Database Reengineering: Some Examples

13 March 2018 | Vasyl Soloshchuk

There are several situations in which database reengineering may be required:

Software performance problems caused by an inefficient database.
Changed requirements to software products demanding updates to data structure.
Significant differences in the latest database version compared to earlier versions, where these differences demand changes in the database.

When database reengineering is on the agenda, there are a number of possible approaches. These are based on the following changes to the database:

Redesign. If the existing data structure is deficient, its redesign can result in higher performance.
Migration to or addition of a database of the same type. Using another database that has more acceptable indicators compared to the existing one can improve performance of the software system or solve other issues.
Migration to a database of another type. In some cases, using a non relational database instead of a relational one may solve performance problems. In other cases, a relational database might be more efficient.

Today, I would like to discuss database reengineering, and to provide some examples of this.

Redesign

If, when analyzing a database structure, you see that it is not relevant to the first and second normal forms, it should be redesigned. This means that you may need to change essences, tables, or columns, or carry out decomposition and aggregation.

Under database redesign, significant code upgrades may be required. Any changes or redesign of the data structure will cause code modification on the server side. This is a complicated task that becomes easier if you are able to benefit from an ORM (e.g., Hibernate). Then, when you modify code, the database is automatically renewed and all the changes are represented there.

Example 1

A scheme in a database included about 450 tables. Data profiling showed problems with some of these tables. During reengineering, we provided the following changes:

added some columns and removed others;
cut all essentials that had been designed incorrectly, and added improved essentials instead.

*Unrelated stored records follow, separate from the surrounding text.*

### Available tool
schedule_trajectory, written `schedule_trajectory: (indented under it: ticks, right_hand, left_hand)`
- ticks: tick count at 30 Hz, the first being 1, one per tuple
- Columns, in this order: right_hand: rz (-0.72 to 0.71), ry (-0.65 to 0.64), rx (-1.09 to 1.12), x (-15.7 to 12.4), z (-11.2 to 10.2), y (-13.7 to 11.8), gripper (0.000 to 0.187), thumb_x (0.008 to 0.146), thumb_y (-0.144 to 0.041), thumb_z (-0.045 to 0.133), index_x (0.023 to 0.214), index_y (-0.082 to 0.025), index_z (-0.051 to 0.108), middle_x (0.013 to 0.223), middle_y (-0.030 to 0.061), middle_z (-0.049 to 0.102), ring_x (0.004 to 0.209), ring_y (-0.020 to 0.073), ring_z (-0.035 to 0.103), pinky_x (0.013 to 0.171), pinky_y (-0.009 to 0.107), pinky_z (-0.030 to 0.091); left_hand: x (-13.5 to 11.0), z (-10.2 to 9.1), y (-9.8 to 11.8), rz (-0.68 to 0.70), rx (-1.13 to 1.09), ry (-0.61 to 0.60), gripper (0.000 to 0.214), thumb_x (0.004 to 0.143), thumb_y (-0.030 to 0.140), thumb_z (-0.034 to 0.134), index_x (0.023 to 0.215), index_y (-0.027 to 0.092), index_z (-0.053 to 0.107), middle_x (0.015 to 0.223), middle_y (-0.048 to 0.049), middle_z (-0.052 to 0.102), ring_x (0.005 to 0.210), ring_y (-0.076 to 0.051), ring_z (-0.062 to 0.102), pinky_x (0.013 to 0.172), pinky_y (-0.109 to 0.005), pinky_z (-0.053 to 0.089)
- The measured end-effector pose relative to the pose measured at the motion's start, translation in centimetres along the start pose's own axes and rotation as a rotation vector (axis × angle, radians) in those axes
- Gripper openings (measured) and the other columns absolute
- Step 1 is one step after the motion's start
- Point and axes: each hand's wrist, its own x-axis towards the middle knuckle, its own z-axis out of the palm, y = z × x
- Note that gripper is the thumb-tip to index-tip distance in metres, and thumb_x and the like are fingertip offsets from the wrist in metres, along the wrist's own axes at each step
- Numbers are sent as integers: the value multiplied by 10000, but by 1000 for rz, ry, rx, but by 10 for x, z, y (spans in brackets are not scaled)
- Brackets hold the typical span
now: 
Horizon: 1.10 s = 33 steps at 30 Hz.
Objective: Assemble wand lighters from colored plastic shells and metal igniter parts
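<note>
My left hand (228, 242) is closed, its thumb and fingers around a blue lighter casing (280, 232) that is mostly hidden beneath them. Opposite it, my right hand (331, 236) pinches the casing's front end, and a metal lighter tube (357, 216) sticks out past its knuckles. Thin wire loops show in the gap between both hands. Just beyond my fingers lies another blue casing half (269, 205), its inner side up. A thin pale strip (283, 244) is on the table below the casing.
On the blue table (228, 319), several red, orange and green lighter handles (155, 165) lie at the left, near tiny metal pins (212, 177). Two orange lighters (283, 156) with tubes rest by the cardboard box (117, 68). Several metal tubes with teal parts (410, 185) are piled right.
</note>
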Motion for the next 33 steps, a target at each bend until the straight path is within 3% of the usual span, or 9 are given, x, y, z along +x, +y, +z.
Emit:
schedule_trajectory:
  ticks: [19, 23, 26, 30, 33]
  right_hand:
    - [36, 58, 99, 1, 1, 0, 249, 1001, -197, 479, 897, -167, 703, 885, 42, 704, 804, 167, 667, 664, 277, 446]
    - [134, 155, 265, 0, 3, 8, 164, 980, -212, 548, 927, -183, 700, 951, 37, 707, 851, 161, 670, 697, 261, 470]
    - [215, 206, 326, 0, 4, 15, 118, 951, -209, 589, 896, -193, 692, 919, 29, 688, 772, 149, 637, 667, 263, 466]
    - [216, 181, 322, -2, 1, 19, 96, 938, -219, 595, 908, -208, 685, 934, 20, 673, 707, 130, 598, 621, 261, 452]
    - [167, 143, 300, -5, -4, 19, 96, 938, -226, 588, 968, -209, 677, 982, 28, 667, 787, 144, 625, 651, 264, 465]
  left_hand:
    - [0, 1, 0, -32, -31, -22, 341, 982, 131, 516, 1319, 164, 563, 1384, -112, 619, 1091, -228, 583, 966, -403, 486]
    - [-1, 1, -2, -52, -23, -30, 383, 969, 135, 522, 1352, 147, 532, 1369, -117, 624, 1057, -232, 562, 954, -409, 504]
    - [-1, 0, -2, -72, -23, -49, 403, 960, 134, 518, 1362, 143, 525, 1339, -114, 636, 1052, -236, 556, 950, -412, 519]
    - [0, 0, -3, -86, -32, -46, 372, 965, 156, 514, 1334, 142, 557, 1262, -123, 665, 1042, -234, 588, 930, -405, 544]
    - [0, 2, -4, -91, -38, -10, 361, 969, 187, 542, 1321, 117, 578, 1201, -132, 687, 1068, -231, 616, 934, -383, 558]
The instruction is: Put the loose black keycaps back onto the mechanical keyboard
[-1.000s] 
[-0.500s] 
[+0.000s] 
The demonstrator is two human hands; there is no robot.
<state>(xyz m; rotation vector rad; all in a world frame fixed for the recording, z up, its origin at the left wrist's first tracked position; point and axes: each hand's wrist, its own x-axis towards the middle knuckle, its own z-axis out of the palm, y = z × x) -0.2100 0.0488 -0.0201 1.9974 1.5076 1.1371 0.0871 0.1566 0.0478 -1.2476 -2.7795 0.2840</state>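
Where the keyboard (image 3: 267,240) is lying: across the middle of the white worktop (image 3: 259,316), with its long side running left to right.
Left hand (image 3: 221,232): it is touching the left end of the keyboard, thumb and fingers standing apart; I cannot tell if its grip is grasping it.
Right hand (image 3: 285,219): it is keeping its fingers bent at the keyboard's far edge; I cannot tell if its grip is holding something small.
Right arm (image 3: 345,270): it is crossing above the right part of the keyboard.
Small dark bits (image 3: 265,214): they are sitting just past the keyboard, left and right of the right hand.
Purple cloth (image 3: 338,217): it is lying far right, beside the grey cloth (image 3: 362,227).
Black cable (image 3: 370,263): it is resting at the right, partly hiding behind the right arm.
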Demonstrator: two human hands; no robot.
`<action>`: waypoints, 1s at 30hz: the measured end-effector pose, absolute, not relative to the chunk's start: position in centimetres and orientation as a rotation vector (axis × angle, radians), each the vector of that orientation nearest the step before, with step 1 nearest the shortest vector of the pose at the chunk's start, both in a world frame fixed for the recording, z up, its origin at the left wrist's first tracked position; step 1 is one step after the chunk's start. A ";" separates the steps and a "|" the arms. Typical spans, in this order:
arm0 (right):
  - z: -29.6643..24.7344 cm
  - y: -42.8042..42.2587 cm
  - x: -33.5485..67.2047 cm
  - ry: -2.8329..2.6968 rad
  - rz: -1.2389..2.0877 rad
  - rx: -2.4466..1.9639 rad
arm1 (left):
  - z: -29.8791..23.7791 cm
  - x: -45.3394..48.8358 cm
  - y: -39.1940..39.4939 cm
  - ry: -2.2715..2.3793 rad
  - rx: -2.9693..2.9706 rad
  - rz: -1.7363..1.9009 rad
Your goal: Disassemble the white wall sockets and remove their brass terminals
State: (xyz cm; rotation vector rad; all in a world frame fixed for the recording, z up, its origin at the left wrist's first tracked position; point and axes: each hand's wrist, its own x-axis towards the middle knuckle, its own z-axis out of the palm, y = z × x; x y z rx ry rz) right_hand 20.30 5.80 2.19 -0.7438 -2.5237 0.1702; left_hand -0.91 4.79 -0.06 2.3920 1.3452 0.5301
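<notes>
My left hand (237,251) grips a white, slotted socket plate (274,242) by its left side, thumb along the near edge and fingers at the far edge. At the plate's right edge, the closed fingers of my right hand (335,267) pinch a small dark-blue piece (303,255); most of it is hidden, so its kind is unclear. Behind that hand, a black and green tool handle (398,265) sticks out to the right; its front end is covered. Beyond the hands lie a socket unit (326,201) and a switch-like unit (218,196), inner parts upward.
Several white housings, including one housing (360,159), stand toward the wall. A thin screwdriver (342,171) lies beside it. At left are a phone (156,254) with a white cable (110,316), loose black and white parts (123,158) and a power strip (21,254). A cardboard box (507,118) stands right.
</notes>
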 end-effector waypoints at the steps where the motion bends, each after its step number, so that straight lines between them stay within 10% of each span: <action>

As a result, the scheme included more than 450 tables. The system performance was improved as it was able to work more quickly thanks to the addition of new essentials (which included cascade operations, indexes, connections between tables, and primary keys), and the improvements to incorrect essentials (for example, where possible, simpler data types had been implemented).

Example 2

In this case, database reengineering was needed not due to performance problems, but to changes in business logic, which had caused new data and data types to appear. The database structure had thus changed, and some tables appeared to be redundant.

As a result of reengineering, the modified database became relevant to the new business logic.

Migration to or addition of a database of the same type

If some other database has better indicators, migrating to it may result in your software working more efficiently. The following table compares some of the indicators of popular relational databases.

Database	Max DB size	Max table size	Max row size	Average execution time⁽⁵⁾	Average CPU utilization⁽⁵⁾	Average memory usage⁽⁵⁾
MySQL	Determined by operating system ⁽¹⁾	MyISAM storage limits: 2TB; Innodb storage limits: 64TB ⁽¹⁾	64KB ⁽¹⁾	1222.3 ms	24%	12.5 MB
Oracle	Determined by operating system ⁽²⁾	4GB * block size ⁽²⁾	8KB ⁽²⁾	1275.3 ms	34%	17.9 MB
SQL Server	524,272TB ⁽³⁾	524,272TB ⁽³⁾	8060 bytes ⁽³⁾	1101.3 ms	27%	13.2 MB
BD2	2⁴⁸ bytes ⁽⁴⁾	128TB ⁽⁴⁾	32KB ⁽⁴⁾	1032.3 ms	28%	22.6 MB

Data sources: (1) dev.mysql.com; (2) docs.oracle.com; (3) msdn.microsoft.com; (4) www.ibm.com; (5) Youssef Bassil. A Comparative Study on the Performance of the Top DBMS Systems. Journal of Computer Science & Research (JCSCR) – ISSN 2227-328X Vol. 1, No. 1, Pages. 20-31, February 2012

Depending on which parameters are the most important, the most suitable database can be selected.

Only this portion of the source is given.